Christian zuckte die Schultern, aber da sich ihr Wunsch mit seinen ursprünglichen Plänen deckte, erhob er keine Einwände. Stattdessen tat er sein Bestes, den Wagen durch den dichten Stadtverkehr zu manövrieren, bis er den Zubringer zur Schnellstraße erreichte. Dann, als der Wind durch ihr Haar blies und sie schneller fahren konnten, sah er sie wieder an.

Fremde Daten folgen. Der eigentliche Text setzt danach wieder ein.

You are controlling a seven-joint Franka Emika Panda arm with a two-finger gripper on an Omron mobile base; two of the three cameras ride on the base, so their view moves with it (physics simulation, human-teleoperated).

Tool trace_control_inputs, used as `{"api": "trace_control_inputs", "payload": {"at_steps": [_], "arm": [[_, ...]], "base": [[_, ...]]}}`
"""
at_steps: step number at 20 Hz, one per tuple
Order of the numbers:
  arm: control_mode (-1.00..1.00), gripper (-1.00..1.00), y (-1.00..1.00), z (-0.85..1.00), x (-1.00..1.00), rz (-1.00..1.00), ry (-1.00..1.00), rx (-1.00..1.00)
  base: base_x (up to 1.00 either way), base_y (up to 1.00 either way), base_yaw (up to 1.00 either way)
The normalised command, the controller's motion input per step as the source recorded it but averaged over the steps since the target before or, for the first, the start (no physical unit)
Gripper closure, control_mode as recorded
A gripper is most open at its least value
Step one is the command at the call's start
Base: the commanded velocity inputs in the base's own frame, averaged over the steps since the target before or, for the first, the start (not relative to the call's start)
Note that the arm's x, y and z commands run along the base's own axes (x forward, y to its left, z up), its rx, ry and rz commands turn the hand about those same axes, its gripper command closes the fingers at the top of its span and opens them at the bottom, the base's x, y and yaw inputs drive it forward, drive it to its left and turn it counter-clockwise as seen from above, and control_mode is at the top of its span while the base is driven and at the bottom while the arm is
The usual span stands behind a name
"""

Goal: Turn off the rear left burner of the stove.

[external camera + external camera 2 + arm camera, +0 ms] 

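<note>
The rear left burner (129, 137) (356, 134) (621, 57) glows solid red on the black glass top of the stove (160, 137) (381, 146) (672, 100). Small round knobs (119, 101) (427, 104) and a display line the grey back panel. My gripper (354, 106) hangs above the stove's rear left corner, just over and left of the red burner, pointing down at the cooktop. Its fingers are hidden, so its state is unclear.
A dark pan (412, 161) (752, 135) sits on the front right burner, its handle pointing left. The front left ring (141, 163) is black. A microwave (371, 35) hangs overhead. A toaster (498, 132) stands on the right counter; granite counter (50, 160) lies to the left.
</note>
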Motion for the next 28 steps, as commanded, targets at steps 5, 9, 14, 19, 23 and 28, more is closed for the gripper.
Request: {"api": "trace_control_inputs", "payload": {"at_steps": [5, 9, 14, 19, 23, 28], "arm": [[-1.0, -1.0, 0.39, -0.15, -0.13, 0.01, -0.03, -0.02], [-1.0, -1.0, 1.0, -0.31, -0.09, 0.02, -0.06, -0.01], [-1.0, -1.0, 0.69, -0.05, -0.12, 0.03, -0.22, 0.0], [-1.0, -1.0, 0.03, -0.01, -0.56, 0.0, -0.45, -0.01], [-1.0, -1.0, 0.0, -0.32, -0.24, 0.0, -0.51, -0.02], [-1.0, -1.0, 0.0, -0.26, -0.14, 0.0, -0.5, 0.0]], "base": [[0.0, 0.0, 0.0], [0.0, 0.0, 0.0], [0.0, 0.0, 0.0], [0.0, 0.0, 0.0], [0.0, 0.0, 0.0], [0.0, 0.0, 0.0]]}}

Die Situation war so unmöglich, dass es ans Komische grenzte. Er war gerade die Geisel einer Braut und eines Babys geworden. Der Rücksitz seines Wagens war vollgestopft mit einem Schleier, der sich im Wind bauschte, während das Baby ihn mit weit geöffneten dunklen Augen anstarrte, als wäre er ein Alien.

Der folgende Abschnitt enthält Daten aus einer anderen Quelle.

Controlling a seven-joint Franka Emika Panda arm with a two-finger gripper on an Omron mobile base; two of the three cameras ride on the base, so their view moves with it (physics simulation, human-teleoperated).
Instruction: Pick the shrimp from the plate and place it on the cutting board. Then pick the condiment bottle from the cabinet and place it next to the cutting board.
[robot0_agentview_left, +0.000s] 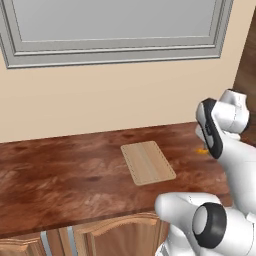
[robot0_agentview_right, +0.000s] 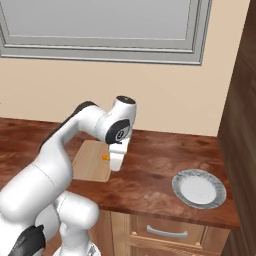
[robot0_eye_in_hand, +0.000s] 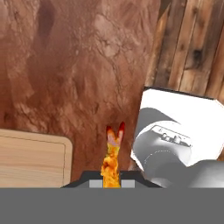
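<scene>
While the gripper (robot0_eye_in_hand: 111, 183) stood closed on the shrimp (robot0_eye_in_hand: 112, 151), the orange piece stuck up from between the fingertips at the bottom centre of the hand view, its forked red-tipped tail pointing toward the top of the frame. Below it lay reddish-brown wooden counter (robot0_eye_in_hand: 74, 65), not yet the board. A rounded corner of the cutting board (robot0_eye_in_hand: 30, 159) sat at the lower left of that view, just beside the shrimp but apart from it.

From the right base view, the gripper (robot0_agentview_right: 116, 161) hung left of centre with an orange speck, the shrimp (robot0_agentview_right: 105, 157), at its left side, seen against the right end of the cutting board (robot0_agentview_right: 90, 162). The plate (robot0_agentview_right: 199, 188) lay at lower right on the counter, well apart from the board, its white centre bare.

From the left base view, the cutting board (robot0_agentview_left: 148, 162) lay flat at frame centre; the shrimp (robot0_agentview_left: 201, 150) showed as an orange fleck at the arm's edge, right of the board. A grey window frame (robot0_agentview_left: 115, 47) ran along the wall above.
</scene>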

„Wem gehört das Kind?“, fragte er, nachdem er zu dem Schluss gelangt war, dass er sich zumindest erkundigen müsse, ob er hier zum Komplizen einer Kindesentführung wurde.

„Mir.“

„Sind Sie sicher?“

Wütend blickte sie ihn an. „Ja, ich bin sicher.“

Das schien ihr so ernst zu sein, dass er das Thema fallen ließ.

„Und Sie erwarten bestimmt nicht, dass ich Sie nach San Francisco zurückbringe, oder?“, fragte er, nachdem sie eine Weile geschwiegen hatten.

„Nein.“

Er überlegte. Wohin wollte sie eigentlich? Wer war sie? Und warum rannte sie von ihrer eigenen Hochzeit weg, um bei einem Fremden Schutz zu suchen?

„Geht hier irgendetwas Illegales vor?“, fragte er.

Wieder sah sie ihn verärgert an, ihre Augen funkelten. Ihm fiel die ungewöhnliche Farbe auf. Er hatte noch nie so blassgrüne Augen gesehen. Ihr Haar war blond, die Sonne hatte einige Strähnen gebleicht. Es war kurz und lud förmlich dazu ein, es zu zerzausen.

„Nein.“

Er betrachtete sie genauer, ihre entschlossene Miene, ihre zarten Züge und ihr schön geschnittenes Gesicht. Der Wind wehte durch ihr Haar, und unwillkürlich musste er an ein kleines Mädchen denken, das sich als Erwachsene verkleidet hatte. Sein Blick wanderte hinunter zu ihren nackten Schultern und dem trägerlosen Oberteil ihres Kleides. Nein, Irrtum. Sie war kein kleines Mädchen mehr. Ihr Körper hatte absolut nichts Kindliches und die richtigen Kurven an den richtigen Stellen.

Er schwieg eine Weile, bevor er sagte: „Ich glaube, Sie schulden mir eine Erklärung.“

Sie presste die Lippen zusammen.

„Immerhin könnte ich mich in Gefahr befinden.“

Verdutzt sah sie ihn an.

„Woher soll ich wissen, dass Sie keine Schwerverbrecherin sind oder eine Bankräuberin auf der Flucht.“

Sie musste lächeln. „Ich kann Ihnen versichern, dass hier nichts derart Aufregendes passiert.“

„So? Und was dann?“, drängte er. „Erzählen Sie mir nicht, dass Sie ein entlaufener Sträfling sind.“

Verächtlich verzog sie den Mund. „Das könnte die Sache schon eher treffen.“

Er spürte, dass sie im Begriff war, sich ihm anzuvertrauen.